Managing the presentation and dismissal of views in SwiftUI is a fundamental task, but relying solely on the environment’s .dismiss
action can lead to architectural challenges as your application grows. While convenient for simple cases, scattering dismissal logic directly within views makes the app’s flow harder to track and maintain.
A more robust and maintainable approach centers around state-driven development. Instead of commanding a view to dismiss itself, you control its presentation status using a state variable. SwiftUI’s declarative nature means that when this state changes, the UI automatically updates, including presenting or dismissing views attached to that state.
For instance, presenting a modal sheet or full-screen cover is commonly done using modifiers like .sheet(isPresented: ...)
or .fullScreenCover(isPresented: ...)
that take a Binding<Bool>
. By controlling the underlying @State
boolean value, you determine if the view is shown or hidden. Setting the boolean to true
presents the view; setting it back to false
dismisses it.
This pattern extends to presenting views based on selected data, using an optional @State
variable (e.g., @State var selectedItem: Item?

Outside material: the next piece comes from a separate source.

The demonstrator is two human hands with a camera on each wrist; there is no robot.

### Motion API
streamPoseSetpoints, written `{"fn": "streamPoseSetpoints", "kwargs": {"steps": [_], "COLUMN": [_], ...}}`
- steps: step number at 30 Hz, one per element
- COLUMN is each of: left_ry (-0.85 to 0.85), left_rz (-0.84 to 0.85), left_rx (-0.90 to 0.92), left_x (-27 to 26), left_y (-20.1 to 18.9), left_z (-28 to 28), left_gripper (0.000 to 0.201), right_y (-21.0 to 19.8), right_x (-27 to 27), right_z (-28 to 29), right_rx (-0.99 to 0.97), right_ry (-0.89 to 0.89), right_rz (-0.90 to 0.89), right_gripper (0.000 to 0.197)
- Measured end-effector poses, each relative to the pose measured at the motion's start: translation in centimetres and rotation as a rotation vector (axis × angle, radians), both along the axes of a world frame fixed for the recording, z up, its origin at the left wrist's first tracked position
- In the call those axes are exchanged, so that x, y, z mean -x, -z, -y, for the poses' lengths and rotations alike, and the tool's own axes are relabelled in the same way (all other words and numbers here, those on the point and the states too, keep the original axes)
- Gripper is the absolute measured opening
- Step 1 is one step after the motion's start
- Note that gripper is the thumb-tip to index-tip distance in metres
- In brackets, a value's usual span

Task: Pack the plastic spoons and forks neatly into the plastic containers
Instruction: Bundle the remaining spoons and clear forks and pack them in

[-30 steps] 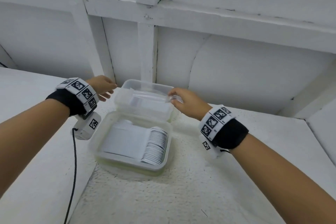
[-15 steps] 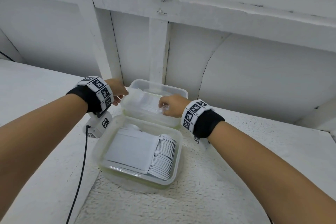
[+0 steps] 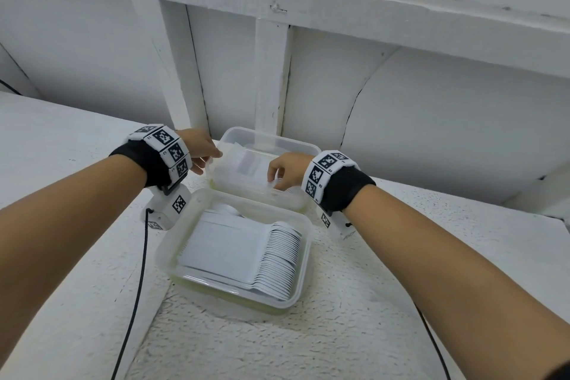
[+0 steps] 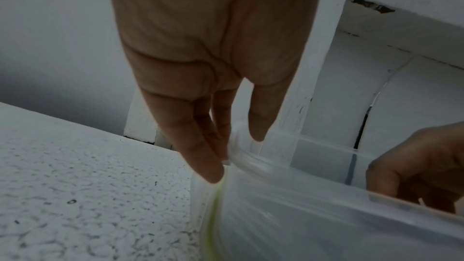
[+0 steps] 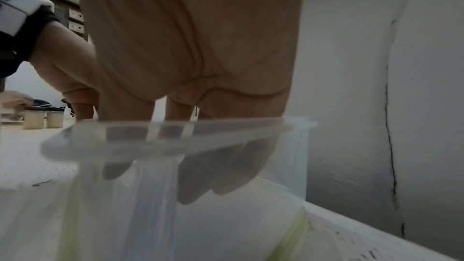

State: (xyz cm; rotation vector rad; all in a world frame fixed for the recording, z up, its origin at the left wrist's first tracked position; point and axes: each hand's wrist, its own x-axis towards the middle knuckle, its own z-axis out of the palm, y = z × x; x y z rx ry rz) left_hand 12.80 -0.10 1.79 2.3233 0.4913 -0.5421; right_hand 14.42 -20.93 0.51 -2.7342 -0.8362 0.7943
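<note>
From the head view, the near box (image 3: 172,259) is open on top and holds a row of white spoons (image 3: 279,262). The spoons lie flat with the long axis left to right; the bowls point to the right and the handles to the left. The far box (image 3: 308,149) stands just behind it, touching it, near the white wall (image 3: 431,120). Its contents are white and too unclear to name. The left hand (image 3: 202,149) holds the left rim of the far box with bent fingers. The right hand (image 3: 285,170) is curled over the front right rim. Both boxes stand on a rough white table (image 3: 370,302).

In the left wrist view, the fingers (image 4: 198,156) point down and touch the clear corner of the far box (image 4: 276,166), with the thumb on the other side of the rim. The table (image 4: 75,186) is grainy.

In the right wrist view, the right hand (image 5: 195,57) reaches over the rim of the far box (image 5: 163,136). Its fingers (image 5: 200,182) show through the clear wall and curl round the rim. A cracked white wall (image 5: 364,106) is on the right. Two small cups (image 5: 44,119) stand far behind, on the left.
</note>
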Motion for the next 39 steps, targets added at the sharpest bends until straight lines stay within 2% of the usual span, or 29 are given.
{"fn": "streamPoseSetpoints", "kwargs": {"steps": [9,14,17,20,26,29,33,39], "left_ry": [0.029,0.101,0.128,0.163,0.396,0.524,0.722,0.922], "left_rz": [0.006,0.180,0.357,0.512,0.652,0.655,0.550,0.388], "left_rx": [-0.018,-0.160,-0.150,-0.080,0.054,0.140,0.219,0.095], "left_x": [0.3,1.9,4.1,7.1,14.3,17.2,19.9,20.7], "left_y": [-0.3,-1.9,-3.2,-4.6,-6.8,-6.5,-4.3,1.2], "left_z": [-0.2,0.3,1.2,2.6,9.1,13.1,18.9,26.4], "left_gripper": [0.024,0.035,0.031,0.024,0.009,0.008,0.017,0.029], "right_y": [-0.7,-3.9,-5.6,-6.3,-4.6,-2.3,0.6,2.6], "right_x": [0.4,2.2,5.1,9.1,18.1,22.1,26.5,31.2], "right_z": [0.8,3.5,6.6,10.3,17.9,21.1,24.3,25.8], "right_rx": [-0.049,-0.212,-0.338,-0.345,-0.309,-0.232,-0.097,0.042], "right_ry": [0.041,0.125,0.195,0.234,0.395,0.484,0.601,0.722], "right_rz": [0.011,0.088,0.115,0.126,0.184,0.220,0.239,0.256], "right_gripper": [0.038,0.037,0.034,0.032,0.026,0.028,0.031,0.036]}}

). Attaching a sheet with .sheet(item: $selectedItem)
means the sheet is presented when selectedItem
becomes non-nil
and dismissed when it becomes nil
. The state variable holds the data the presented view needs.

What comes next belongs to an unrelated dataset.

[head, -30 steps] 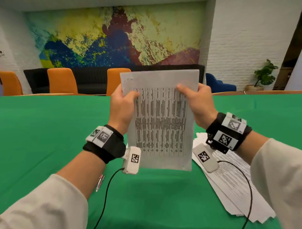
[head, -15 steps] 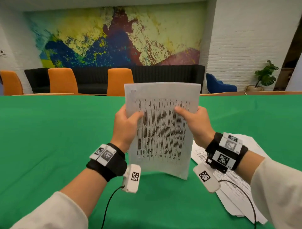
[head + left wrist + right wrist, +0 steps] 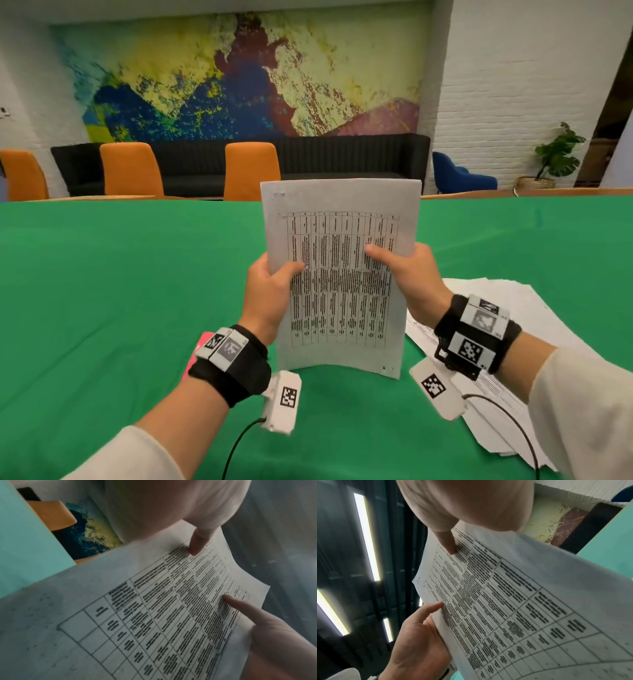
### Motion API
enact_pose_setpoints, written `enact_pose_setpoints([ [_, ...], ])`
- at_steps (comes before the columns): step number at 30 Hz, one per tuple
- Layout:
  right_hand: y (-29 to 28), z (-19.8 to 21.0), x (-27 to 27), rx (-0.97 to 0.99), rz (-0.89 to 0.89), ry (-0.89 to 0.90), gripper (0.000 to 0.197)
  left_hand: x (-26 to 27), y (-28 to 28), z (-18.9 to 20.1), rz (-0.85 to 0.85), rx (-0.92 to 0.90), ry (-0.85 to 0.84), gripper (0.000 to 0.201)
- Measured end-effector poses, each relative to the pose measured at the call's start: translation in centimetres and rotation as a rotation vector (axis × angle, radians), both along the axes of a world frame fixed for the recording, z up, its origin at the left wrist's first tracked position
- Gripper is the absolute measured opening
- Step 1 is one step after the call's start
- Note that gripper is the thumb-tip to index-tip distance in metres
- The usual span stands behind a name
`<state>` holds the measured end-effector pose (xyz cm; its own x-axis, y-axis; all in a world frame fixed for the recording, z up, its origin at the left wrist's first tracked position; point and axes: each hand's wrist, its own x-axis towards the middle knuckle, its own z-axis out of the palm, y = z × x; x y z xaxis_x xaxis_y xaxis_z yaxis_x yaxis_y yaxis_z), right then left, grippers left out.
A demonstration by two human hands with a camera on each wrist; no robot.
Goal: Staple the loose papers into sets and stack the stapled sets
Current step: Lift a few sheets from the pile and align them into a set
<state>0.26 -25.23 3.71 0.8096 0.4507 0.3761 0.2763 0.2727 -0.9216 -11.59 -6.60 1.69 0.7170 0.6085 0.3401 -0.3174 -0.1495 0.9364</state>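
Grips the sheaf of papers (image 3: 342, 291) with the left hand (image 3: 270, 294) on the left long edge and with the right hand (image 3: 409, 277) on the right long edge. Lays each thumb across the printed table on the front and curls the other fingers behind. Pinches both edges at about mid-height, so leaves the upper half standing free above the grip and the lower half hanging below it.

Holds the long axis upright, print facing the person, with a slight bow across the bottom edge. Brings that bottom edge down to the green table (image 3: 120, 291), or just above it; cannot tell whether touching. Looks like squaring the sheets on their short edge, as a judgement only.

Shows a small mark at the top left corner (image 3: 279, 195), up and away from the left thumb; may be a staple, too small to tell. Puts that corner on the left hand's side, well above both grips, so any stapling there probably calls for the right hand alone to carry the sheaf while the left lets go.

Leaves the loose pile (image 3: 524, 308) flat on the table to the right, under and beyond the right wrist, nearer that hand. Half hides a pink thing (image 3: 200, 346) just beside the left wrist; possibly the stapler, not certain.
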Motion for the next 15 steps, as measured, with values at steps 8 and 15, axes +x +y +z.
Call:
enact_pose_setpoints([
  [8, -0.4, -1.2, 0.3, -0.077, -0.006, -0.028, 0.02, 0.0, -0.4, -1.5, 0.003, -0.021, 0.084, 0.027],
  [15, -2.7, -1.3, 1.8, -0.286, 0.161, 0.159, 0.022, -0.7, 0.8, -0.5, -0.218, -0.038, 0.36, 0.018],
])
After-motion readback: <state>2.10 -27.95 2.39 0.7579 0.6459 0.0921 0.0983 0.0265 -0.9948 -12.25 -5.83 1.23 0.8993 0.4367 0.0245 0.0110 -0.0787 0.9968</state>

The key benefit of this state-driven approach is centralization. The logic for why a view is presented or dismissed resides with the state that controls it, often managed in a parent view or a dedicated View Model (using @StateObject
or @ObservedObject
). This makes the codebase easier to understand, debug, and refactor. You can see the entire presentation flow by looking at how the state variable is managed, rather than searching for .dismiss
calls scattered across different views.
Embracing state-driven presentation significantly improves your SwiftUI application’s architecture and testability, leading to more predictable behavior and reducing complexity in the long run. It aligns perfectly with SwiftUI’s core principles, making your codebase more resilient and easier to evolve.